> _YOUR OBJECTIVE_:
Print the listing below exactly. Leave nothing out.

> _DATA PROVIDED_:
[Start of Attachment]
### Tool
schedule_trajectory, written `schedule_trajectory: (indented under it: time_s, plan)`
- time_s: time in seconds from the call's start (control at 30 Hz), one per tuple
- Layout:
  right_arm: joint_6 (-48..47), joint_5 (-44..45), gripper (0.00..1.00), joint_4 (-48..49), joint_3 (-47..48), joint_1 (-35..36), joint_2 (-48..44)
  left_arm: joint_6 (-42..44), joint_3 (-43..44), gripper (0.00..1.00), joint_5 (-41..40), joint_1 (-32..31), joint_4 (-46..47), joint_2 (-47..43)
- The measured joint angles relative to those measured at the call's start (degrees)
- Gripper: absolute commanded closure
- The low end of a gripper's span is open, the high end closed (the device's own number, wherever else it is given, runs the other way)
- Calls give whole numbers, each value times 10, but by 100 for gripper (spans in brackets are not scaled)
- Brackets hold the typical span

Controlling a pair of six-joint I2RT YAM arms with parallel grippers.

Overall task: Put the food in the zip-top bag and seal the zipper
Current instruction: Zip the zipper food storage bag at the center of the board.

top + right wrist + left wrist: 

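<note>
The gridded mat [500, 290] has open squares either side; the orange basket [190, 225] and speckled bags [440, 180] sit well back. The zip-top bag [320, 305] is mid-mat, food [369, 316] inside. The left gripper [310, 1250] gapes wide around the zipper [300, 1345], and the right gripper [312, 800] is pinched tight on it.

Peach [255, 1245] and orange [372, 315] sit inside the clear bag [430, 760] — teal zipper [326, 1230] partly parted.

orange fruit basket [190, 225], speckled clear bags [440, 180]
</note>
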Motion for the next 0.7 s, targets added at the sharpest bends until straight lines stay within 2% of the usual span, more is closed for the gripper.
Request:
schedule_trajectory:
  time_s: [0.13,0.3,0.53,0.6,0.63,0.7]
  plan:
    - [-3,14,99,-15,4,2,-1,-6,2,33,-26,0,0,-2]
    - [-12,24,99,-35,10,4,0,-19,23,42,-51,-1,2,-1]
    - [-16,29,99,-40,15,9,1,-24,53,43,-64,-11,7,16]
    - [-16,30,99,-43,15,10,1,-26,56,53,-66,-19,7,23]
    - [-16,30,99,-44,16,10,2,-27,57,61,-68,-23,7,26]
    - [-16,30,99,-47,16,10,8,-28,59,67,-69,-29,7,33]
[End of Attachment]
> _YOUR SOLUTION_:
### Tool
schedule_trajectory, written `schedule_trajectory: (indented under it: time_s, plan)`
- time_s: time in seconds from the call's start (control at 30 Hz), one per tuple
- Layout:
  right_arm: joint_6 (-48..47), joint_5 (-44..45), gripper (0.00..1.00), joint_4 (-48..49), joint_3 (-47..48), joint_1 (-35..36), joint_2 (-48..44)
  left_arm: joint_6 (-42..44), joint_3 (-43..44), gripper (0.00..1.00), joint_5 (-41..40), joint_1 (-32..31), joint_4 (-46..47), joint_2 (-47..43)
- The measured joint angles relative to those measured at the call's start (degrees)
- Gripper: absolute commanded closure
- The low end of a gripper's span is open, the high end closed (the device's own number, wherever else it is given, runs the other way)
- Calls give whole numbers, each value times 10, but by 100 for gripper (spans in brackets are not scaled)
- Brackets hold the typical span

Controlling a pair of six-joint I2RT YAM arms with parallel grippers.

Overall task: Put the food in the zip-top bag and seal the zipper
Current instruction: Zip the zipper food storage bag at the center of the board.

top + right wrist + left wrist: 

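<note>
The gridded mat [500, 290] has open squares either side; the orange basket [190, 225] and speckled bags [440, 180] sit well back. The zip-top bag [320, 305] is mid-mat, food [369, 316] inside. The left gripper [310, 1250] gapes wide around the zipper [300, 1345], and the right gripper [312, 800] is pinched tight on it.

Peach [255, 1245] and orange [372, 315] sit inside the clear bag [430, 760] — teal zipper [326, 1230] partly parted.

orange fruit basket [190, 225], speckled clear bags [440, 180]
</note>
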Motion for the next 0.7 s, targets added at the sharpest bends until straight lines stay within 2% of the usual span, more is closed for the gripper.
Request:
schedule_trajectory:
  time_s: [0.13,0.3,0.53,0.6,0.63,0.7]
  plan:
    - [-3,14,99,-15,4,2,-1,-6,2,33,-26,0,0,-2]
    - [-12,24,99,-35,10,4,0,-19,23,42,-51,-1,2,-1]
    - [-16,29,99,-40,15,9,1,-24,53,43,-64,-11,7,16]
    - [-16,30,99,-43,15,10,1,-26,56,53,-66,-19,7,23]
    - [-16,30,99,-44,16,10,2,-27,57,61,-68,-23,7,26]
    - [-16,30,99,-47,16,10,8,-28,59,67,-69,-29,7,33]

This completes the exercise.